World Renew’s local church partner has been working to share God’s hope in Myanmar—one of just a few organizations able to do so amid the ongoing conflict in the country. Baw’s family is one of about 200 households severely affected by the earthquake who have received food packs, hygiene kits, and a water filter from this church partner.
Baw and her parents are grateful for this support. Baw’s father, Albert Soe Lwin, sitting in his wheelchair, said over and over, “Thank you, thank you. I am alive.”
Baw is also thankful, she said, for church volunteers who supported her family in demolishing their house and clearing away the debris and rubble. She hopes she can save enough money to build a decent house for them to live in.
Since the two earthquakes shook Myanmar two months ago, records show that the disaster claimed over 5,000 lives, left hundreds of people injured and displaced thousands. World Renew Asia staff members have been on the ground in Myanmar and have witnessed the effects of heartbreak in their interactions with survivors.

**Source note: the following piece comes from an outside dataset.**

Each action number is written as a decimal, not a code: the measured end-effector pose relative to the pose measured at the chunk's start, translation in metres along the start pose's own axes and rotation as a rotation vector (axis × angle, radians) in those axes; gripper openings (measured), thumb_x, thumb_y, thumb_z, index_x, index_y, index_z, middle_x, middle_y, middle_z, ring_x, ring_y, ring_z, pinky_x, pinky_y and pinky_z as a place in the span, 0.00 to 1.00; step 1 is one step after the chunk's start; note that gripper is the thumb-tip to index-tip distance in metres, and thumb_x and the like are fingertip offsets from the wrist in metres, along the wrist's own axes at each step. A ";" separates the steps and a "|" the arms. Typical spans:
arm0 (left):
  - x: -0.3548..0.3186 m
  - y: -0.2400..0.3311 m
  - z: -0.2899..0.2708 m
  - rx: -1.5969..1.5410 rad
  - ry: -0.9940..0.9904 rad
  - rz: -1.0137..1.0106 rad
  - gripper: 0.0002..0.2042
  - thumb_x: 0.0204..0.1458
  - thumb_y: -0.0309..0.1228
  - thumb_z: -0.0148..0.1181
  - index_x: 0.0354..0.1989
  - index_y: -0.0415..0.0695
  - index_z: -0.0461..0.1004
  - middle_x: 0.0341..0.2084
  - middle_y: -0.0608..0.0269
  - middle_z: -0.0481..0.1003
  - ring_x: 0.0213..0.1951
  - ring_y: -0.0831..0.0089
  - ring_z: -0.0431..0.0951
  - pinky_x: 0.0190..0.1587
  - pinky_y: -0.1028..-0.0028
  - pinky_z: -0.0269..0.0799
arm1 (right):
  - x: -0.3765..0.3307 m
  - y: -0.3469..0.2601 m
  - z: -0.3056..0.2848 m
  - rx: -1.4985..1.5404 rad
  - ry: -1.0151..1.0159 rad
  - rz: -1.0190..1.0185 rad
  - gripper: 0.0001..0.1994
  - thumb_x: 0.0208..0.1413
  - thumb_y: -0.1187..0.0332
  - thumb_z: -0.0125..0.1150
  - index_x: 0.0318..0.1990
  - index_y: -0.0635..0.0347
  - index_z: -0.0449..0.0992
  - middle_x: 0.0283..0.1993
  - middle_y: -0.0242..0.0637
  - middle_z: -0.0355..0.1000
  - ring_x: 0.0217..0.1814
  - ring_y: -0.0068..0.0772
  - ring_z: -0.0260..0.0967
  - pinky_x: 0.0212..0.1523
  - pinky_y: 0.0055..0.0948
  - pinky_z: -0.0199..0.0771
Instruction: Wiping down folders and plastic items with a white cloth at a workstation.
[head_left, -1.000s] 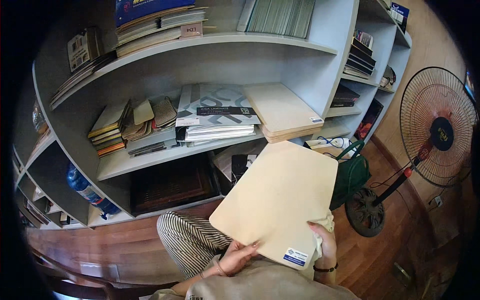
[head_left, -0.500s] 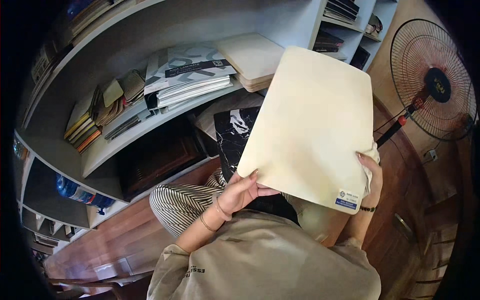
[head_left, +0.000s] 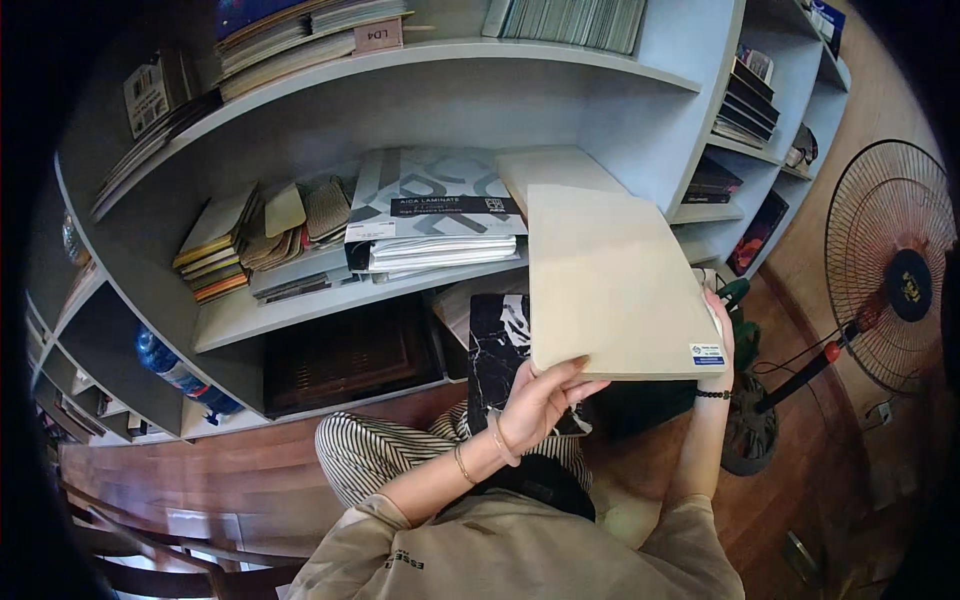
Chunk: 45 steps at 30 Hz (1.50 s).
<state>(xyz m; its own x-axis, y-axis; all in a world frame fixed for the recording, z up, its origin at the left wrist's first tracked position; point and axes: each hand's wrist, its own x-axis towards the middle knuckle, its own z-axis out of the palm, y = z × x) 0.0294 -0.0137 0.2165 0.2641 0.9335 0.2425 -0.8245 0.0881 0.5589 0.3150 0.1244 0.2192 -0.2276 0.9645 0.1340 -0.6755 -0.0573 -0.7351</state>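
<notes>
Both my hands hold a cream laminate sample board (head_left: 620, 280) with rounded corners and a small white-and-blue label at its near right corner. My left hand (head_left: 545, 405) grips its near left corner, thumb on top and fingers beneath. Along the right edge, my right hand (head_left: 722, 325) is closed, its fingers partly hidden behind the board. The board's far end overlaps a similar pale board (head_left: 560, 170) on the shelf; I cannot tell whether they touch. A black marble-patterned board (head_left: 495, 350) stands just left of the held one, by my striped trouser leg.
A thick grey-patterned binder (head_left: 430, 205) lies on the curved shelf (head_left: 330, 290) beside the pale board. Further left are stacked small sample pieces (head_left: 225, 240). A blue water bottle (head_left: 180, 375) lies in a lower compartment. At the right stands a pedestal fan (head_left: 890, 270).
The cream board has moved forward and tipped flatter, its far end now over the shelf beside the binder. Both hands still hold it. My view has shifted, showing more of the upper shelf.
</notes>
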 end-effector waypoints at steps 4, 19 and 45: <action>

“As we roamed around Mandalay, we saw buildings that are still leaning and tilting and buildings that are still undemolished and posing a major hazard,” shared one aid worker. “We visited camps—tents built on the sidewalks and near the railroads. During our visit, the temperature reached almost 40°C [104°F]. People do not sit in their tents but take comfort under the trees.”
“How long will these people endure these very challenging conditions?” he asked. “Please share your blessings. If you cannot help them financially, at least pray for them.”
“At World Renew, we have grown accustomed to the media moving on,” said Garry Mayhew, head of humanitarian and emergency affairs for the agency. “The first few days following a disaster, headlines are flooded with stories about the destruction and the people impacted. However, we are accustomed to being there after the cameras have left, and it is only humanitarian organizations working with local governments to reach those impacted who remain.”
In Myanmar, he added, the situation is even more challenging. “There is limited access for humanitarian organizations,” he explained. “World Renew is grateful to have on-the-ground church partners who are able to work, often risking their lives, to deliver food and other essentials, and, more importantly, to deliver hope for the most vulnerable.”